**WHAT IS NEEDED**
Beginning with the first line of the material, set down each line exactly as written, up to and including the line with "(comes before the".

**DATA SECTION**
============

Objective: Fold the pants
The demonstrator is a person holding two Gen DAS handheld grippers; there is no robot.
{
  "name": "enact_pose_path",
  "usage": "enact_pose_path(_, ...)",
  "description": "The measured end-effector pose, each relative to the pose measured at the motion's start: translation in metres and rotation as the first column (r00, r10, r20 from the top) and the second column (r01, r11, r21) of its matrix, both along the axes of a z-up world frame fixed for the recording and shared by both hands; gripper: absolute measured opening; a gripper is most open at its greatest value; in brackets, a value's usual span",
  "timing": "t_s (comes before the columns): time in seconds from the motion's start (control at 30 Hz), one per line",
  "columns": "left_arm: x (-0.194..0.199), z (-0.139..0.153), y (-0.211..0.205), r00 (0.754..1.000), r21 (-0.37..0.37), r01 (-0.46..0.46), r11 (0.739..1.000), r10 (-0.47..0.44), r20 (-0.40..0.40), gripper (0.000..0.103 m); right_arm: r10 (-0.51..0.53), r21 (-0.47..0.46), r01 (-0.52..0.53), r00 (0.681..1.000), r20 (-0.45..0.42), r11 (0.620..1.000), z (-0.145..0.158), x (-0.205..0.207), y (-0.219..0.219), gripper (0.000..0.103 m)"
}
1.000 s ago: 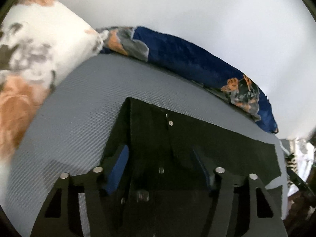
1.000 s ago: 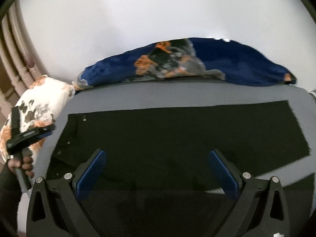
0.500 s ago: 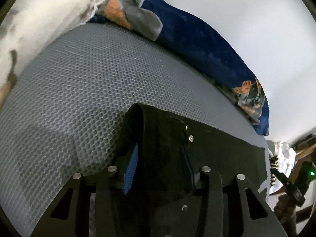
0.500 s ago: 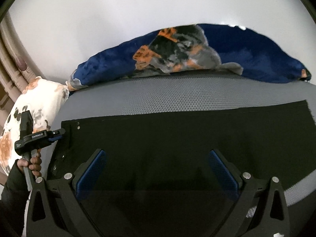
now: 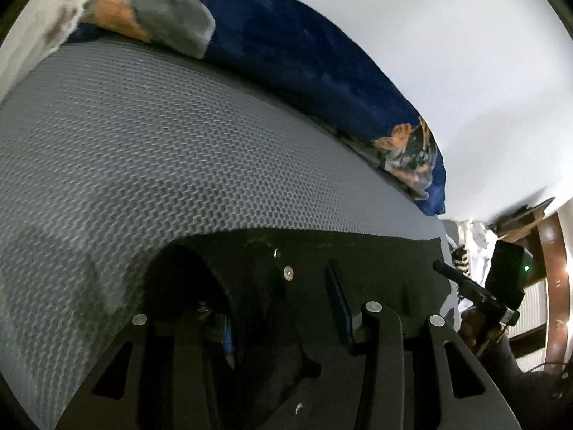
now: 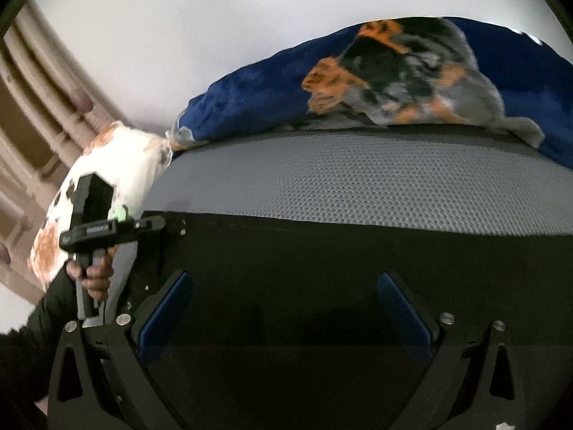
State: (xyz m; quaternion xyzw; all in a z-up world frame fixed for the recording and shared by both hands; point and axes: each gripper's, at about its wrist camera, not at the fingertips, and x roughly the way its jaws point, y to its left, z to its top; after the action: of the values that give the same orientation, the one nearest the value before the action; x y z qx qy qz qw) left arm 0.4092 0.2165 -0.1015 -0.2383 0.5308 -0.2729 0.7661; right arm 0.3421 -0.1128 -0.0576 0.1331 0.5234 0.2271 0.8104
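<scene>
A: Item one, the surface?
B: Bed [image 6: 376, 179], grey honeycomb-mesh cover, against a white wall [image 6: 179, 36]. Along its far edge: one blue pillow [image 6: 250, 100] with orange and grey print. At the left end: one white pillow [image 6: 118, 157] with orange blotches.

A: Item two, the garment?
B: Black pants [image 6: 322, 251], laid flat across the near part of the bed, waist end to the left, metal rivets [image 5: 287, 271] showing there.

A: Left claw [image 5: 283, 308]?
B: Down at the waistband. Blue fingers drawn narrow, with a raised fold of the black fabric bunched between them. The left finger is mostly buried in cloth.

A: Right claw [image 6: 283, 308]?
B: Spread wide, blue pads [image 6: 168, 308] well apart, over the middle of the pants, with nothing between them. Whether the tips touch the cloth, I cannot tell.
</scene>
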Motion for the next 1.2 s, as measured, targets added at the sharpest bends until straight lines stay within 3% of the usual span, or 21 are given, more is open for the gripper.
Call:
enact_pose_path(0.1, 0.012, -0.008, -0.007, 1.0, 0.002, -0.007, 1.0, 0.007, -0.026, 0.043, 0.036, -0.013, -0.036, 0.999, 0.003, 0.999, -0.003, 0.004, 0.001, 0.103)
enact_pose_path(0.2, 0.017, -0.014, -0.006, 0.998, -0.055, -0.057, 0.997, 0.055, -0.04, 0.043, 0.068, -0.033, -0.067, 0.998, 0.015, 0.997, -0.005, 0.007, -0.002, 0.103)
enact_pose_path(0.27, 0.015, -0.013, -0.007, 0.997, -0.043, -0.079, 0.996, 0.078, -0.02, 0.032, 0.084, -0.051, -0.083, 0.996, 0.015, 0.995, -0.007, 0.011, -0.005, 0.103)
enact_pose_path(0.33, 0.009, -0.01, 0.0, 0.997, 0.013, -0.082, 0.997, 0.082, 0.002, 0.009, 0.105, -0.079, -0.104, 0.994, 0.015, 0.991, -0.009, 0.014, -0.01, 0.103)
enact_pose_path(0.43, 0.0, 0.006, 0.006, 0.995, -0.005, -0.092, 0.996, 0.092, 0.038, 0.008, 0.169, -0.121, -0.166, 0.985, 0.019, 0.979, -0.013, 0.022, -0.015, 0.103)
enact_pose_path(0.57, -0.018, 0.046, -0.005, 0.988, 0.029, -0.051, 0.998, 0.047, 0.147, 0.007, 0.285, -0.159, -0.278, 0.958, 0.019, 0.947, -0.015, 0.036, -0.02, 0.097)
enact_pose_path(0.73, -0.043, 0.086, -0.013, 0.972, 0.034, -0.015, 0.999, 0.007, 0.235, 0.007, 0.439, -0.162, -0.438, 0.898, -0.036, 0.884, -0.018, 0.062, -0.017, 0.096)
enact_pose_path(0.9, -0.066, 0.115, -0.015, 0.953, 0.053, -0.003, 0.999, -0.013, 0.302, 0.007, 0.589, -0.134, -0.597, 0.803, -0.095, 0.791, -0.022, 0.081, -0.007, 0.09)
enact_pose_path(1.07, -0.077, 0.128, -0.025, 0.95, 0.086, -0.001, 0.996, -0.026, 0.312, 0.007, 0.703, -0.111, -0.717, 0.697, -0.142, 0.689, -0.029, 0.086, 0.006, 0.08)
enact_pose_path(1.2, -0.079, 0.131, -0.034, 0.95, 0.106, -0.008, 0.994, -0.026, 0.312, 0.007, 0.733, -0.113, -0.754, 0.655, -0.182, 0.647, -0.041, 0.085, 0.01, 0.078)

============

**SOLUTION**
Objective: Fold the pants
The demonstrator is a person holding two Gen DAS handheld grippers; there is no robot.
{
  "name": "enact_pose_path",
  "usage": "enact_pose_path(_, ...)",
  "description": "The measured end-effector pose, each relative to the pose measured at the motion's start: translation in metres and rotation as the first column (r00, r10, r20 from the top) and the second column (r01, r11, r21) of its matrix, both along the axes of a z-up world frame fixed for the recording and shared by both hands; gripper: absolute measured opening; a gripper is most open at its greatest value; in brackets, a value's usual span",
  "timing": "t_s (comes before the columns): time in seconds from the motion's start (control at 30 Hz), one per line",

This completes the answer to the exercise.